Aucun français n’a oublié cette phrase de Jean Marc Ayrault, alors fraîchement nommé Premier Ministre. Or, depuis l’avènement socialiste du 6 Mai 2012, les nombreuses déconfitures gouvernementales face aux récurrents retoquages parlementaires n’ont eu de cesse de renforcer, doucement mais sûrement, cette conjecture…

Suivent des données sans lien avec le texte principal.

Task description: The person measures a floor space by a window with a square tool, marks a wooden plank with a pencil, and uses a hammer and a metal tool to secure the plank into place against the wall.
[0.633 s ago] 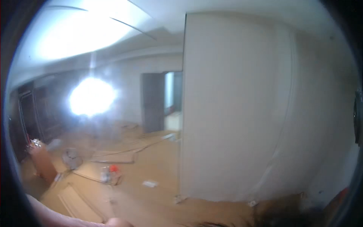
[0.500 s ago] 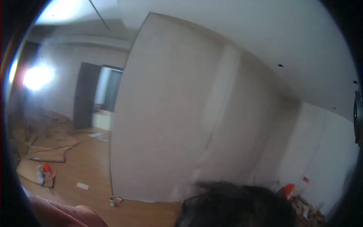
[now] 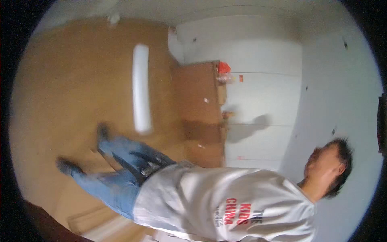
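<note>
Neither of my hands can be made out. At the lower left rim a dark reddish-brown shape (image 3: 44,222) shows, too dim to tell what it is. The room appears turned on its side. Across the lower part of the picture is another person (image 3: 225,201) in a white printed T-shirt, blue jeans and dark shoes. That person's hands are hidden. Beyond their legs, a long white bar-shaped object (image 3: 141,88) lies on the brown floor (image 3: 80,80), blurred by motion.
A brown panel-like unit (image 3: 197,88) stands against the white wall (image 3: 262,97). On its edge are a red bag (image 3: 224,67) and small items. Pale strips (image 3: 109,226) lie near the person's legs. Small dark holes dot the ceiling (image 3: 342,92).
The view has swung and tilted from a bare wall and doorway to the person and floor. Bare skin at the lower left earlier is no longer recognisable.
</note>
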`<state>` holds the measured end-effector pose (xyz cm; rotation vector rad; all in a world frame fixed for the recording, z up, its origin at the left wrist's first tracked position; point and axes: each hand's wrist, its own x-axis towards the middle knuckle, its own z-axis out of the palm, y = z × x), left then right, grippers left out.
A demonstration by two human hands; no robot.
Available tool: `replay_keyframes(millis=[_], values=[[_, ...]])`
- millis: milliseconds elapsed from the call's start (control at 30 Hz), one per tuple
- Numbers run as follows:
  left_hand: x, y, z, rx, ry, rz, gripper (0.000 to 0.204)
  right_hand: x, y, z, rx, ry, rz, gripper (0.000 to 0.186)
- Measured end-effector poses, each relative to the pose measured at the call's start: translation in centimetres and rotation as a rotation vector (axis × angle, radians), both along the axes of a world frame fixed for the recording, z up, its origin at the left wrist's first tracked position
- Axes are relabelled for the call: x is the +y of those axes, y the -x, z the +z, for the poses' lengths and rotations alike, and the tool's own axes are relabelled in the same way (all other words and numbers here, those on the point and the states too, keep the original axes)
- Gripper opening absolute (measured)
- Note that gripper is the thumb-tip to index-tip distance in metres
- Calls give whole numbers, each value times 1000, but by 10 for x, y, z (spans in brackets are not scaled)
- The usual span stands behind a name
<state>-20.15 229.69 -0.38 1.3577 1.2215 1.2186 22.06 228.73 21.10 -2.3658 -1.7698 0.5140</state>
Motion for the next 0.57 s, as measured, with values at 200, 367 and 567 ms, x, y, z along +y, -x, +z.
replay_keyframes(millis=[200, 367, 567], values=[[-173, -166, -46, -370, 511, -228, 48, -158, -36, -146, 148, 140, 64, 20], [-221, -243, -1, -466, 866, -286, 47, -213, -44, -165, 502, 92, 112, 19], [-316, -242, 17, -304, 1147, -337, 46, -257, 43, -189, 822, 140, 336, 21]])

S’il ne fallait parler que de politiques économiques, les revers sont déjà fort nombreux : rejet sénatorial de la tarification progressive de l’énergie le 23 Octobre 2012, du projet de loi de financement de la sécurité sociale le Jeudi 15 Novembre, du projet de loi de finances rectificatives (PLFR) le Vendredi 15 Décembre, etc… Et leur nombre ne cesse de croître, les sénateurs écologistes ayant récemment rejoint leurs homologues communistes (CRC) lors du rejet du PLFR : à l’évidence, le Front Hollandiste s’effrite jour après jour et, à peine 6 mois après son élection, les projets gouvernementaux ne fédèrent absolument plus.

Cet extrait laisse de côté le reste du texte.